BOOK: Hands of the Traitor
8.09Mb size Format: txt, pdf, ePub

She seemed taken aback by the
bluntness of his question and took her time before replying. "I
have what you English call ... an understanding. Is that
it?"

So this was the catch. He knew
there would be one. But he laughed and put his glass beside hers.
"An understanding? Now
that's
an old fashioned expression."

"My English teacher was old too, so
now I read the English books to learn everyday English. Fiction ...
Romances."

Had she paused and then emphasized the
word romances deliberately? Perhaps not.

"Not just medical books then?"

"Only for my work. And why do you buy
them, Matt, if you are a private investigator?"

"I can't afford to
buy
them. I wanted to
look something up. Can I ask you a medical question?"

"Not a personal one, I
hope."

He loved her. "Everyone says my
grandfather lost his marbles -- went mad -- at the end of the war.
Now it's all started again. Can anyone still get screaming
nightmares after sixty years?"

"Can something be so terrible
that the scars in the mind they never heal?
Oui
, I think it could be so. You make it
sound horrible."

"It
is
horrible. Something blew my granddad's
brain in northern France. He used to talk to me about it, but I
don't know if he was telling the truth. The doctors aren't
bothering to treat him any more because they say they can't find a
physical cause. Quite honestly I'm worried sick."

"You are sick?" She leaned forward and
brushed his cheek with the back of her hand.

"It's an expression." He waited for
Zoé to touch him again but she stayed in her seat. He swallowed a
mouthful of beer. "They weren't looking after him properly at the
nursing home. No one visited, except me." He might as well tell Zoé
everything. "They've moved him to a mental hospital because they
say he's a danger to others.
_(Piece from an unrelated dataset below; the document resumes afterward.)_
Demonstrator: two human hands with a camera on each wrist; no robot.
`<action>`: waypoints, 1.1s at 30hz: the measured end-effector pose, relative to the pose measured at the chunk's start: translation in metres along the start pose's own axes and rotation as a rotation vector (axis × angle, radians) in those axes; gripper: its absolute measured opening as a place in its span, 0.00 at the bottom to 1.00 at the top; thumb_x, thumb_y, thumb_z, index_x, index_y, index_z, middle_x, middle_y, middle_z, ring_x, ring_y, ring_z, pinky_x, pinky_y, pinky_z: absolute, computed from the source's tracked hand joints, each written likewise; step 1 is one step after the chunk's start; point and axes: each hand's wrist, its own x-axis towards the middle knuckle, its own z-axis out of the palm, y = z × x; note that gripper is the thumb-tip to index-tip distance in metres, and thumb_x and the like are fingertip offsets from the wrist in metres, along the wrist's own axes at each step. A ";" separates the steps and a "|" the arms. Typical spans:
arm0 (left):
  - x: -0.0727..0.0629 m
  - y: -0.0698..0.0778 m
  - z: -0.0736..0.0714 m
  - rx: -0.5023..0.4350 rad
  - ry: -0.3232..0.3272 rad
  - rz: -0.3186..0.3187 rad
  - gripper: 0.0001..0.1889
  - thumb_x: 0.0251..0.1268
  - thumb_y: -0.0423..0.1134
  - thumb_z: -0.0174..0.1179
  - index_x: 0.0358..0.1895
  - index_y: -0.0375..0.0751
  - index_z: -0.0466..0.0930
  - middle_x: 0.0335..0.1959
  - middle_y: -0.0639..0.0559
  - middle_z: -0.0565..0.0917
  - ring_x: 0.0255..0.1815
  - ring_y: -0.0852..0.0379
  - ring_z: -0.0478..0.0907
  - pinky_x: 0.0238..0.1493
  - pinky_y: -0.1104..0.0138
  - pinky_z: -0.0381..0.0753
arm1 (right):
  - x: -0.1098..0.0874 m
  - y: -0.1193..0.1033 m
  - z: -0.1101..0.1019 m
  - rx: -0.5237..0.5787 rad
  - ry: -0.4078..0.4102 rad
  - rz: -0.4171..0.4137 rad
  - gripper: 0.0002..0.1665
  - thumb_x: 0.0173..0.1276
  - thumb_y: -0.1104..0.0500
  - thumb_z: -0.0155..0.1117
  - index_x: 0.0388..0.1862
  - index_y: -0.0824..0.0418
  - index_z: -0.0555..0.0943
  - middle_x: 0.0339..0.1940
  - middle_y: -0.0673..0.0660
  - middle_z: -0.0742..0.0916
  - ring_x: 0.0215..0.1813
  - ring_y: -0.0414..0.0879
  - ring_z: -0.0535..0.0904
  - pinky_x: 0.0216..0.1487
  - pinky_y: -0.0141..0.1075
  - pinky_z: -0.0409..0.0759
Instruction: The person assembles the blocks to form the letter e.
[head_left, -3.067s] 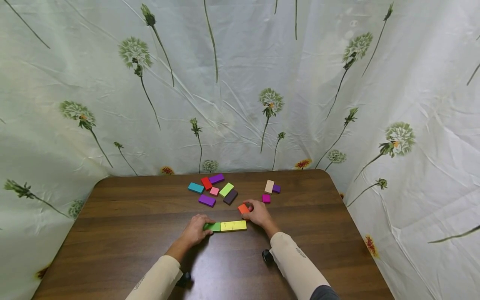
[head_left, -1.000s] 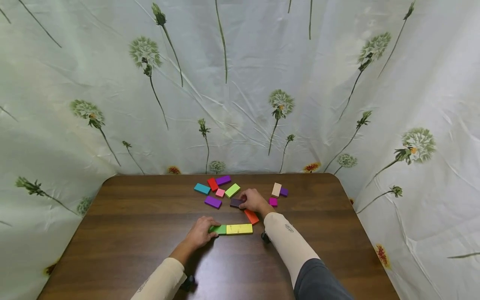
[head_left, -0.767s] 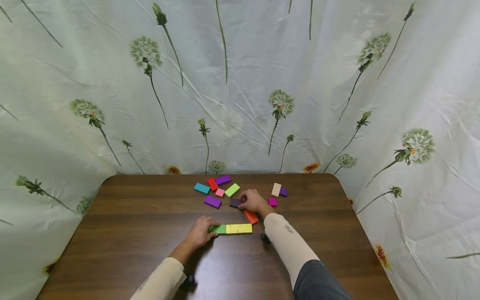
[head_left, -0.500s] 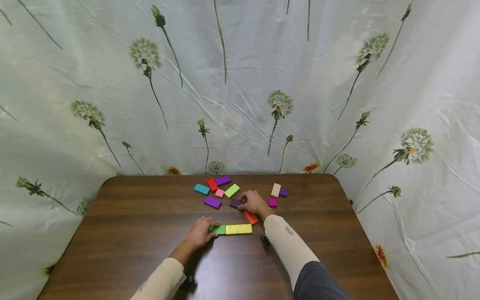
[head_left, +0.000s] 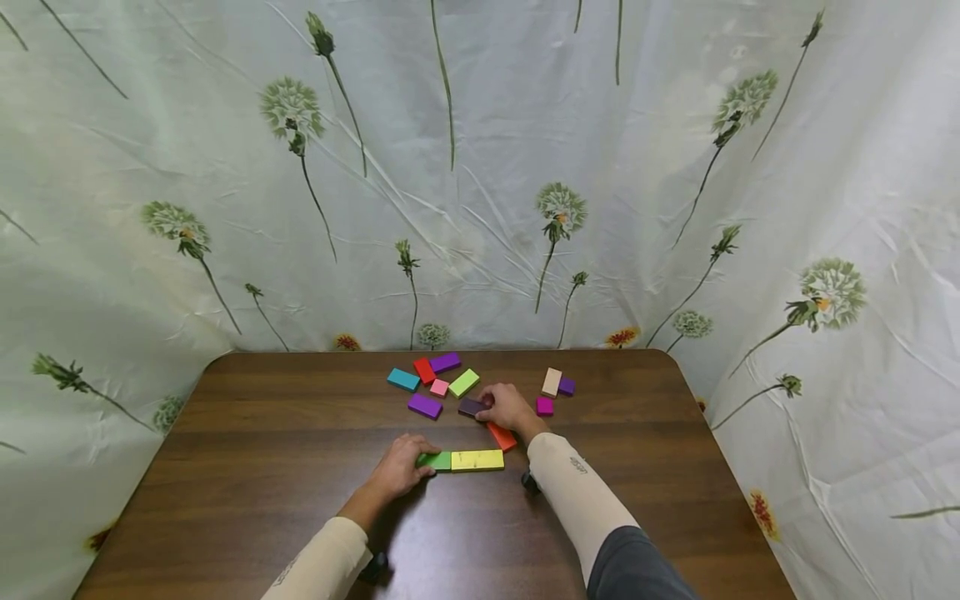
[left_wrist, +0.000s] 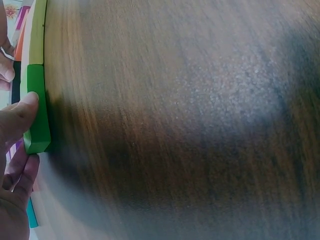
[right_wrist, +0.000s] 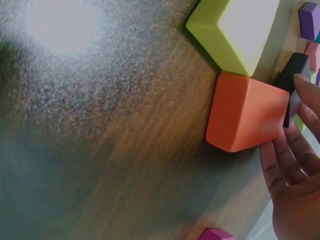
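Note:
In the head view my left hand (head_left: 399, 467) pinches the left end of a green block (head_left: 439, 461). A longer yellow block (head_left: 477, 460) lies end to end with it on the table. An orange block (head_left: 501, 437) slants back from the yellow block's right end, and the right wrist view shows these two touching at a corner. My right hand (head_left: 507, 407) holds a black block (head_left: 470, 407) at its right end, at the far end of the orange block. My fingers partly cover that meeting point. In the left wrist view my thumb (left_wrist: 26, 107) lies on the green block.
Behind the black block lie a lime block (head_left: 464, 382), a pink block (head_left: 439, 387), a red block (head_left: 424, 370), a teal block (head_left: 403, 379) and two purple blocks. To the right are a beige block (head_left: 551, 382), a small purple block (head_left: 567, 387) and a magenta block (head_left: 544, 407).
My right hand has let go of the orange block, now slanting from the yellow one. It has taken the black block, turned it and drawn it nearer. My left hand stays on the green block.

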 end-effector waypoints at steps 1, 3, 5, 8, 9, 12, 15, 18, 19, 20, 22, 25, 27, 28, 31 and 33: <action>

My family has done nothing to help him
over the years, and I want to make sure he gets the right treatment
at last."

Zoé looked around the bar which had
suddenly grown noisier as the Saturday lunchtime regulars crowded
in. "It is very loud in here. You would like me to
help?"

Matt raised his voice to be heard
above the shouting and the piped music. "I don't think they'd let
you near him. But thanks. It's just good to be able to talk to
someone who understands." Then he realized that Zoé Champanelle was
offering to spend more time with him. "I could take you to see
him."

He groaned inwardly as he
realized what he'd said.
Come and meet my grandfather
--
he's insane.
As a chat-up line it had to equal an
invite to a public execution. He could just as easily have
suggested an uncomplicated evening in town. He'd only mentioned his
grandfather in the first place to explain why he was looking at
medical books, to let her know that he wasn't a sick weirdo --
which she probably now thought he was. It hadn't been a serious
invitation. He blamed the scent coming from Zoé.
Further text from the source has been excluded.